- What to do
Your task is to write out the lines from the line containing "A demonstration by" through the last line of the material, exactly.

*** Begin section ***

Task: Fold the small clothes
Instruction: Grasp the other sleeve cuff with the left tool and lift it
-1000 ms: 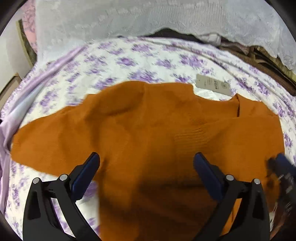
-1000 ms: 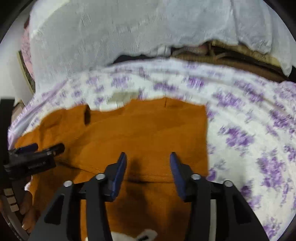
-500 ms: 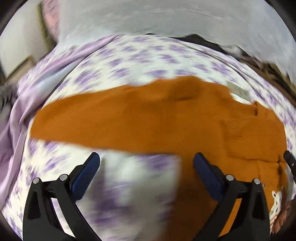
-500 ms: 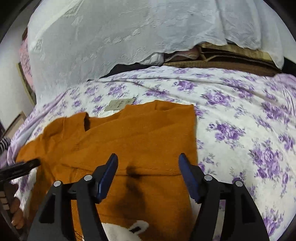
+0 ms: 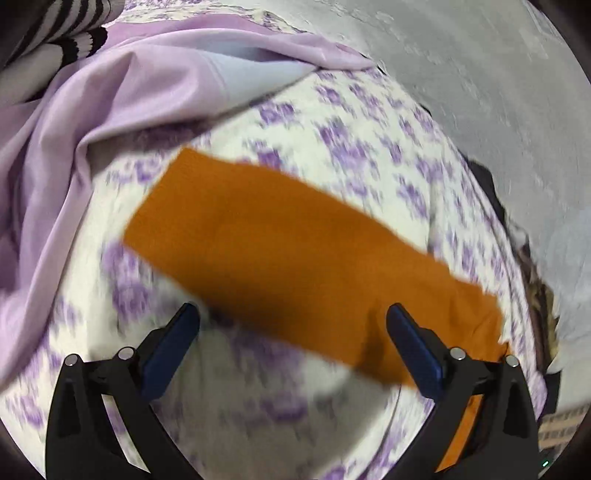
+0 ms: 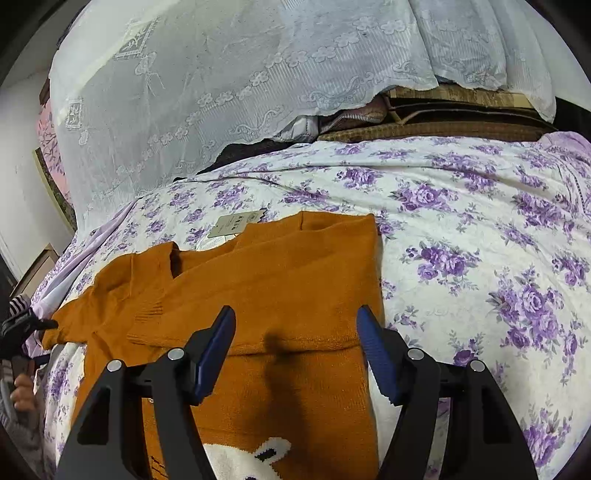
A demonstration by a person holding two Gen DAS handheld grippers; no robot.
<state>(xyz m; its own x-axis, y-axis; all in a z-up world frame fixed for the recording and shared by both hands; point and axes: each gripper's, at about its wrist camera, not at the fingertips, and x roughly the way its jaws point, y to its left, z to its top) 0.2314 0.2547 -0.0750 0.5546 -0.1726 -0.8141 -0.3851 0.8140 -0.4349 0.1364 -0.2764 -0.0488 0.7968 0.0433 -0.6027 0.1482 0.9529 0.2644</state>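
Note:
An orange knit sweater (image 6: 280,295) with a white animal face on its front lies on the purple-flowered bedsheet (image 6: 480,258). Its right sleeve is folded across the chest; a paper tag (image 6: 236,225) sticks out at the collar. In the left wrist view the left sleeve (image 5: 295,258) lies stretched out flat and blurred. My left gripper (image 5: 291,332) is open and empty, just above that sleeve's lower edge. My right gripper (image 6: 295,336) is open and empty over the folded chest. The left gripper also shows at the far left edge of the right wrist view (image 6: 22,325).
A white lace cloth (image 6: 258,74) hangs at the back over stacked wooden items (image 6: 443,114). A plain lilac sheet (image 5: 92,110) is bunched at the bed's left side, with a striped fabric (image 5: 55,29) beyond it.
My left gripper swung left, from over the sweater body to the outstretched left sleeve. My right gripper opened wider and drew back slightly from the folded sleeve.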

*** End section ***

- Output
A demonstration by a person holding two Gen DAS handheld grippers; no robot.
<state>(xyz m; its own x-axis, y-axis; all in a z-up world frame fixed for the recording and shared by both hands; point and axes: each gripper's, at about its wrist camera, not at the fingertips, and x roughly the way its jaws point, y to its left, z to its top) 0.2314 0.2547 -0.0750 0.5546 -0.1726 -0.8141 -0.3851 0.8140 -0.4349 0.1364 -0.2764 -0.0488 0.7968 0.0433 -0.6027 0.1482 0.9529 0.2644</state>
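Note:
An orange knit sweater (image 6: 280,295) with a white animal face on its front lies on the purple-flowered bedsheet (image 6: 480,258). Its right sleeve is folded across the chest; a paper tag (image 6: 236,225) sticks out at the collar. In the left wrist view the left sleeve (image 5: 295,258) lies stretched out flat and blurred. My left gripper (image 5: 291,332) is open and empty, just above that sleeve's lower edge. My right gripper (image 6: 295,336) is open and empty over the folded chest. The left gripper also shows at the far left edge of the right wrist view (image 6: 22,325).
A white lace cloth (image 6: 258,74) hangs at the back over stacked wooden items (image 6: 443,114). A plain lilac sheet (image 5: 92,110) is bunched at the bed's left side, with a striped fabric (image 5: 55,29) beyond it.
My left gripper swung left, from over the sweater body to the outstretched left sleeve. My right gripper opened wider and drew back slightly from the folded sleeve.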

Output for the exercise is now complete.